Ça n'aurait pas dû être lui.
J’ai essayé pourtant, j’ai vraiment essayé de le soigner, de le sauver. Parce qu’on ne devrait pas avoir le droit de mourir à dix-neuf ans. Dix-neuf ans c’est trop jeune, c’est injuste. J’en prenais soin comme de la prunelle de mes yeux, parce qu’il était tout pour moi, parce qu’on aurait dû fêter mes trente ans, puis les siens. Et nos quarante aussi. Ça n’aurait jamais dû être dix-neuf, parce que c’est beaucoup trop jeune, c’est trop tôt, et ça ne devrait pas pouvoir arriver, pas quand on fait tout pour que ça s’arrange.
On dit souvent qu’on aura dans nos vies qu’une fois le cheval de notre vie, qu’il y en aura qu’un qui sera toujours LE cheval, celui qui nous transperce comme aucun autre n’y arrivera, celui qu’on aimera plus fort qu’on n’aimera jamais. Pour moi, c’était Darius. Il était absolument tout pour moi. Je disais toujours qu’il était parfait et c’était vrai. Il était si gentil, si doux, si sûr de lui. Il savait ce qu’il voulait et il avait appris à le dire. Il m’énervait tellement quand il refusait d’allonger la balade pour rester brouter mais j’étais en même temps si fière de lui de le voir prendre des décisions alors même qu’il avait passé tant d’années à devoir se taire et obéir. Je l’aime tellement.

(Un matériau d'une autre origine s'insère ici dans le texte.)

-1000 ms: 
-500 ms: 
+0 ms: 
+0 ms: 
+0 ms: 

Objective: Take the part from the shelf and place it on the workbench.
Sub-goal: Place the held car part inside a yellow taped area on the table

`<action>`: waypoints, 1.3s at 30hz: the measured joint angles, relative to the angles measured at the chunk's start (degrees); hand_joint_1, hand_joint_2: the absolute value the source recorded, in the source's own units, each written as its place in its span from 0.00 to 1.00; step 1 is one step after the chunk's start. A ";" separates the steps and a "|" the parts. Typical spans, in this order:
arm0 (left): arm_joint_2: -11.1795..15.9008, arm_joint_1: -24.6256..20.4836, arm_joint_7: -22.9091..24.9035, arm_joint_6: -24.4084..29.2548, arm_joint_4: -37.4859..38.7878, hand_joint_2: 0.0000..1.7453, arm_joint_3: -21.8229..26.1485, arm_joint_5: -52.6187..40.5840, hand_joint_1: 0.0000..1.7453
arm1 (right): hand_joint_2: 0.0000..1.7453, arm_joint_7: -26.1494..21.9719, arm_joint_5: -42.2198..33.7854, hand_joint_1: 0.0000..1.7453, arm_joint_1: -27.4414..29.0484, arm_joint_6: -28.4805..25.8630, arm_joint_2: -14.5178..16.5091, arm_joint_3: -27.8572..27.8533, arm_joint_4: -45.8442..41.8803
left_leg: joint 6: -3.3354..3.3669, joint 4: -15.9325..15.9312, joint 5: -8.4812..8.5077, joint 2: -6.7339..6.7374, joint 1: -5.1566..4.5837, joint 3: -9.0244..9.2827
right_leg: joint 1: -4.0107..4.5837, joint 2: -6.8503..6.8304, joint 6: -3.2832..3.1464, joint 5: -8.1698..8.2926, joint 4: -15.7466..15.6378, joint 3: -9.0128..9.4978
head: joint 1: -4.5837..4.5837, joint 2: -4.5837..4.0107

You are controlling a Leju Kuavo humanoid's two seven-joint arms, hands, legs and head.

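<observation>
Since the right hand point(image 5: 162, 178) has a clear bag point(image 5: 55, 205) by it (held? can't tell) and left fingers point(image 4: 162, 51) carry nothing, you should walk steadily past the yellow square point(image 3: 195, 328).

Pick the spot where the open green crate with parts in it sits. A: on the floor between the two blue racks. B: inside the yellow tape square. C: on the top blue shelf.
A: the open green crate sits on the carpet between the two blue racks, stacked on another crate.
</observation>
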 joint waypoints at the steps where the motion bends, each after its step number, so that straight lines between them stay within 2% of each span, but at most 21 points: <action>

Comment vivre sans regret et sans culpabilité quand tout s’arrête si brutalement une nuit de mai ? Comment accepter qu’il n’y aura plus jamais aucune balade ? Aucune séance interminable de grat-grat ? Que je ne verrai plus jamais son gros nez se rapprocher de moi pour réclamer des carottes ? Ni ses petites oreilles en avant ? Il ne me donnera plus jamais de coup de tête, ne montera plus jamais sur son pad qu’il adorait, ne trottera plus jamais pour arriver plus vite à l’herbe ni ne changera de direction en plein milieu de la balade pour exiger de rentrer. Il n’y aura plus jamais de tout ça et je n’en ai pas du tout assez profité, je l’ai pris pour acquis alors que ça pouvait s’arrêter si brutalement. Et ça s’est arrêté.
Une amie me répétait souvent que les chevaux étaient des animaux traumatisants, et je n’avais jamais compris la portée de ses paroles avant cette nuit-là. Leur fin peut être si brutale, si injuste, si atroce que ça en est irrespirable. Il devait être mon compère pour la moitié de ma vie et ça s’est pourtant arrêté d’un coup, en moins d’une journée. Tout a été balayé d’un revers de main, ne laissant qu’un immense vide qui ne sera jamais comblé. Il était ma petite merveille, mon gros rat, la star, le roi. Et maintenant il n’y a plus rien. Vainqueur ne reverra plus jamais son copain, son partenaire dans tous ces changements si difficiles pour lui. Attis ne reverra plus jamais ce gros grincheux qu’elle adorait même s’il la chassait tout le temps. Ils vivront sans jamais savoir ce qu’il s’est passé et sans même se rendre compte qu’ils ont perdu le meilleur copain qu’ils ne côtoieront jamais.
Imaginer qu’il ne sera plus jamais là me semble irréel, impossible. J’ai l’impression qu’il va rentrer, qu’un soir on arrivera au pré et qu’il sera de nouveau là, à brouter l’herbe qu’il n’y a pas à quelques mètres des gros gloutons qui se gavent de foin. Mais non. Il ne me reste plus qu’un licol et des souvenirs, pour toujours. J’aimerais tellement que tu reviennes…
Pardon Darius de ne pas avoir été à la hauteur. Je t’aime.